= Circassians (historical ethnonym) =

Name for certain ethnicities in Turkey

Circassians is a broad ethnonym of the Turkic origin, which in Russia, Turkey and Persia used to be, and in the case of Turkey is now, applied to peoples of different ethnicities living on the North Eastern and Eastern shores of the Black Sea, and in the Northern Caucasus.

== Origin ==
Volkova, a prominent Soviet professor of Caucasian studies, wrote:The origin of the term Circassian, with its ethnical nature coming only from the Turkic roots, was related to some political events of the 13th century.In the Russian letopis of the 16th century, when describing events of 1152, name "Circassians" is mentioned as another name for Turkic vassals of Kievan princes — "Black Klobukhs" — consisting of Turkic tribes of Torks, Pechenegs, Berendei and Kovuy (often identified as Kayi). Circassians are mentioned as one of the peoples of the Golden Horde in 1346, and participants of the Kulikovo battle of 1380.

"Circassian" was a synonym of the Turkic word "Kazak", and Turkic Circassians became (coming from its usage for Black Klobucks) the basis for the Cossack ethnic group and military class.

== Further use ==
Some of the "Asian" Circassians, who defied Mongol or Lithuanian rule, settled around Dnieper river, mixed with Eastern European runaways in the XIV-XV centuries, accepted Christianity and eventually switched to a Slavic language. In result, in the 15-18th centuries the term was applied by the Russians to Slavic-speaking Cossack population of the Black Sea shores and Dnieper region. Cossacks described themselves using the term Circassians.

In some Russian, Persian and Turkish sources the term "Circassians" was also used to describe then Slavic-speaking population of the Black Sea shore, the Caspian shore and some of the peoples of the North Caucasus:

- Turkic Karachay people.
- Turkic Kumyk people
- Turkic Nogai people

Around the 16-17th centuries the term becomes an exoethnonym for the Adygha peoples. Nevertheless, it yet continued to be used as one of the names of the Turkic speaking population in the mentioned region. In 1634 a Dominican order monk Giovani Lucca wrote: Circassians look very much like Nogai Tatars... They speak Circassian and Turkish... Adam Olearius in 1653 calls Turkic people of the Caspian shores "the Circassian Tatars". Engelbert Kempfer wrote about wider usage of the term in 1674: Circassians are called Turks... Alans or population of the Caucasus, as well as Svans and Kara-Circassians (Karachays) also go by the name of Circassians.

== Modern use ==
Since 20th century the term is mostly narrowed down to only Adygha peoples.
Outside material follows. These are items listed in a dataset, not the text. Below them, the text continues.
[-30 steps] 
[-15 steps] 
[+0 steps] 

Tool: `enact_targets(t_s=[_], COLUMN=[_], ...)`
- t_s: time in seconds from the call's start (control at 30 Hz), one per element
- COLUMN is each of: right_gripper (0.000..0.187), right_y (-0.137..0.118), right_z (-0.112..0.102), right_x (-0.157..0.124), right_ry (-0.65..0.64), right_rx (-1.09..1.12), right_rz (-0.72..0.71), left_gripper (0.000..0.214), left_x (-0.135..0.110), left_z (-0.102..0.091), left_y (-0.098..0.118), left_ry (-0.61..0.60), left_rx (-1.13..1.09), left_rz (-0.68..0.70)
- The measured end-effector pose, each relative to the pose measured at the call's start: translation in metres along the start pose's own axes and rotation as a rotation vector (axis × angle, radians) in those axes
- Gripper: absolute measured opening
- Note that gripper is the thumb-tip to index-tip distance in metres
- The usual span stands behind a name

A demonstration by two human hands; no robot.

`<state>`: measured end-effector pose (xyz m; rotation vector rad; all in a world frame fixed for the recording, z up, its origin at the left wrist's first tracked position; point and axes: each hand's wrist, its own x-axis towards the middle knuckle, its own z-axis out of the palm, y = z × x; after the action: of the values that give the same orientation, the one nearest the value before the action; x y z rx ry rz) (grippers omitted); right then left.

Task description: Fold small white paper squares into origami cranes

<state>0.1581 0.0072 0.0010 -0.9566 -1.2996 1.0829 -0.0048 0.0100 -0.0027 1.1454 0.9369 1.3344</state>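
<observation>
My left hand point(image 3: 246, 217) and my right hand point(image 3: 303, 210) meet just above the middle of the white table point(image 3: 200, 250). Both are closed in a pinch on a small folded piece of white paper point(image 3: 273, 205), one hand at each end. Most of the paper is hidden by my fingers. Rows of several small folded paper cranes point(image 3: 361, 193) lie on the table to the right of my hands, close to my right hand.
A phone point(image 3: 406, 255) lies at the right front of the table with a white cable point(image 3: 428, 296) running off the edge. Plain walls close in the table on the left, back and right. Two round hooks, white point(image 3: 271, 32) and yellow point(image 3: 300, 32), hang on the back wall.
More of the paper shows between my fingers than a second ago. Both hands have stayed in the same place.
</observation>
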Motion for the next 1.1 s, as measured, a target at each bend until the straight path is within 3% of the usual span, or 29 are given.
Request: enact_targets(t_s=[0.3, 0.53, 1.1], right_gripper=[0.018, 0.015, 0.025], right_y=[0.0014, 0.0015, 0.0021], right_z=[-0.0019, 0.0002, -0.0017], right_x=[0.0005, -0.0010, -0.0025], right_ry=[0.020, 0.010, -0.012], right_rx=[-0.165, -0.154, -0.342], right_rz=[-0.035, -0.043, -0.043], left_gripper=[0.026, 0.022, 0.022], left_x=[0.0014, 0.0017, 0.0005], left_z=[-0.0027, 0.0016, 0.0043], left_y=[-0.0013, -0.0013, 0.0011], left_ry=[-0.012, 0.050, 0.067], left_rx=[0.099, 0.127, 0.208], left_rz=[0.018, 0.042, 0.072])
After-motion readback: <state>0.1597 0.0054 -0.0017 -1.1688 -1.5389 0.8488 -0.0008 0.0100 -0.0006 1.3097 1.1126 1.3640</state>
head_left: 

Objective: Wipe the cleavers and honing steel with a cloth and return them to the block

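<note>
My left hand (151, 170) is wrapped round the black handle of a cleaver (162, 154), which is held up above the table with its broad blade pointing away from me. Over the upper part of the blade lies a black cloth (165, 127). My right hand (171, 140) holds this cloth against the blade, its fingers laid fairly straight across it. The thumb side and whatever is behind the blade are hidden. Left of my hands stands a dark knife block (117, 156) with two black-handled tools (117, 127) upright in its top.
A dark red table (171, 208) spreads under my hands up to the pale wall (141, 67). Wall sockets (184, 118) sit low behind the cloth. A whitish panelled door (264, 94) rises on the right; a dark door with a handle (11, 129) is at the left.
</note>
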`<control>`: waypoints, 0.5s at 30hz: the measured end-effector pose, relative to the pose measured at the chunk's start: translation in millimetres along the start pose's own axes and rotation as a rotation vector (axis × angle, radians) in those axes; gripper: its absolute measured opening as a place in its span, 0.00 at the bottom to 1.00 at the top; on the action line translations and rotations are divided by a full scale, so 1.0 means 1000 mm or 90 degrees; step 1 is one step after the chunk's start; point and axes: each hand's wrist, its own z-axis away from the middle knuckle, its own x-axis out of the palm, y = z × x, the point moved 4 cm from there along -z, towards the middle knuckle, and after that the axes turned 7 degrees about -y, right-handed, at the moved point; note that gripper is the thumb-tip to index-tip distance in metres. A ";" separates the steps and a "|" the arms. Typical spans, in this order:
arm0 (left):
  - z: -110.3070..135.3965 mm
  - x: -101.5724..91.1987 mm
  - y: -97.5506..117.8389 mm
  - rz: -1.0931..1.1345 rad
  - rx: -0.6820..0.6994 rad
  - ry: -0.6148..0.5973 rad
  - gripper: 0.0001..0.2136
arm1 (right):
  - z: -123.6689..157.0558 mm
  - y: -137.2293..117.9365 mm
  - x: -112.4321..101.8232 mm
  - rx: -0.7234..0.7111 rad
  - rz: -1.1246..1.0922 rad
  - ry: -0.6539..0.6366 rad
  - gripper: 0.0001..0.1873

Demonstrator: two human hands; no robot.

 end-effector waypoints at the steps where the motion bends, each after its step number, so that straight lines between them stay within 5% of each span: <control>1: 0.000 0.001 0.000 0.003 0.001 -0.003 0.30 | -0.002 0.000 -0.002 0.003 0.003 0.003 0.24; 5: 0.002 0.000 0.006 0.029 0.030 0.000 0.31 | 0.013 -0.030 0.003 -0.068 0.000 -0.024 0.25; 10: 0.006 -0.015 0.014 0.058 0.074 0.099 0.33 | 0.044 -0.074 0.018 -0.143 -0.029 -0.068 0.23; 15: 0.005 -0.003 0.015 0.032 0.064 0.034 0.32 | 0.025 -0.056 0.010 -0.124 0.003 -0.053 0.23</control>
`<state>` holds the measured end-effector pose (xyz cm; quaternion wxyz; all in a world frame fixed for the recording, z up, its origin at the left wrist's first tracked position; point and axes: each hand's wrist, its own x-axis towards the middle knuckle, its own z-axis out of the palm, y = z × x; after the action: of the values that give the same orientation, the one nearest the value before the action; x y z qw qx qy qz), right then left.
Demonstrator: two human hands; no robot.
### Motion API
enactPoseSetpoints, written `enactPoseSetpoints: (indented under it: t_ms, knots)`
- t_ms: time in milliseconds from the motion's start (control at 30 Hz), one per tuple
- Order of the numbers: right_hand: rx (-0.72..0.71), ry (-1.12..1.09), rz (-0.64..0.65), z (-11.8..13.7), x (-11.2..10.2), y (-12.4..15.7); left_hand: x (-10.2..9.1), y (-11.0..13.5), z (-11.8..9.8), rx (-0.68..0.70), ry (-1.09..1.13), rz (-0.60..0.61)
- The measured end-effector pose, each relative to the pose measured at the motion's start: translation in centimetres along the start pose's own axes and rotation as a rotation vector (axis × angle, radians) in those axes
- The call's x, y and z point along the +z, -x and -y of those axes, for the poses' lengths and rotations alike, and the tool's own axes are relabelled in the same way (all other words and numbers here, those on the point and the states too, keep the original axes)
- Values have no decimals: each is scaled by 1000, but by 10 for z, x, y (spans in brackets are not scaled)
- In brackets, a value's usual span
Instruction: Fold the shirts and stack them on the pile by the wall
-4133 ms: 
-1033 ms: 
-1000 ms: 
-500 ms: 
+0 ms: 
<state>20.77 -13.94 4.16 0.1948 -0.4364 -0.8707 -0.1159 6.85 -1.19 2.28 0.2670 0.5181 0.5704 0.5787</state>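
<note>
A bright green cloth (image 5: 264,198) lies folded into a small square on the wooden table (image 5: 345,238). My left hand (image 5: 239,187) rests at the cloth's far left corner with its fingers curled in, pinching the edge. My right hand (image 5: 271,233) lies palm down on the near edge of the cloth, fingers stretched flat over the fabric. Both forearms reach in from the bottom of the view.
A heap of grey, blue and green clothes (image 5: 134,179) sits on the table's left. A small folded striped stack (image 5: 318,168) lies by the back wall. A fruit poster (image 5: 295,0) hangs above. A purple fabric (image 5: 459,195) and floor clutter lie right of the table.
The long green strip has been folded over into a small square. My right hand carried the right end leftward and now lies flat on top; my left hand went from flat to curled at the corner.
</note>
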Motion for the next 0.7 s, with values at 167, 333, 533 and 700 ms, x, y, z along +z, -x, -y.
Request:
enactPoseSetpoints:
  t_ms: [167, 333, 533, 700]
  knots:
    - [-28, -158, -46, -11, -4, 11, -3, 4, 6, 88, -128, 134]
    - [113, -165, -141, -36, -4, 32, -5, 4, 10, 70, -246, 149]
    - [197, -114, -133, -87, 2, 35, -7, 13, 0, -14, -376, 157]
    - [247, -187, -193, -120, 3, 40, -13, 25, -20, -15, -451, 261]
However, in Turkey the term is widely applied to all of the North Caucasian peoples.

Today there is still a Kazakh zhuz called Sherkesh (Ch is phonetically replaced by Sh in Kazakh), closely related to Nogais.

=== Criticism ===

Many authors pointed out that it was wrong to apply the name Circassian to Adygha (or to other North Caucasians). Russian Lieutenant General Blaramberg wrote in 1834:Circassians, whom Europeans call incorrectly, call themselves Adygha or Adehe.Teofil Lapinski, an anti-imperialist, who fought against the Russian Empire in the ranks of Adygha, wrote in 1863:I always distinguish between Circassians, which are looked upon in Abkhazia as on unwanted guests, and Abaza and Adygha, who own the region and form the majority of the population... I want to oppose a mistaken view which is widely popular in Europe. It's absolutely wrong, when peoples of Caucasus, as well as of Dagestan, are called Circassians. Circassians do not exist any more; those remaining in the Caucasus do not call themselves by that name and disappear further day after day. Starting last year what's remaining of them have been moving to Turkey in significant numbers. Much more right of being called Circassians belongs to the Cossacks of Russia...Lapinski also points out the mixture of Turkic and Adygha in Circassia:This Circassians... marry only among themselves; therefore Tatar race was preserved almost unmixed among them.Modern researcher Bubenok talks about denominating some Adygha as Circassians in the Soviet era, when they were coming up with a name for Karachay-Cherkessia:..Therefore Soviet government didn't care to think too much and decided to use a traditional term Circassian for Adyghs (even though Adyghs have never called themselves by that name).James Bell wrote in 1830s:The appellation and language of the Circassians is “Adighe“; Tcherkess, a word of Turkish or Tatar derivation, is never used by the natives, and even not understood by many of them.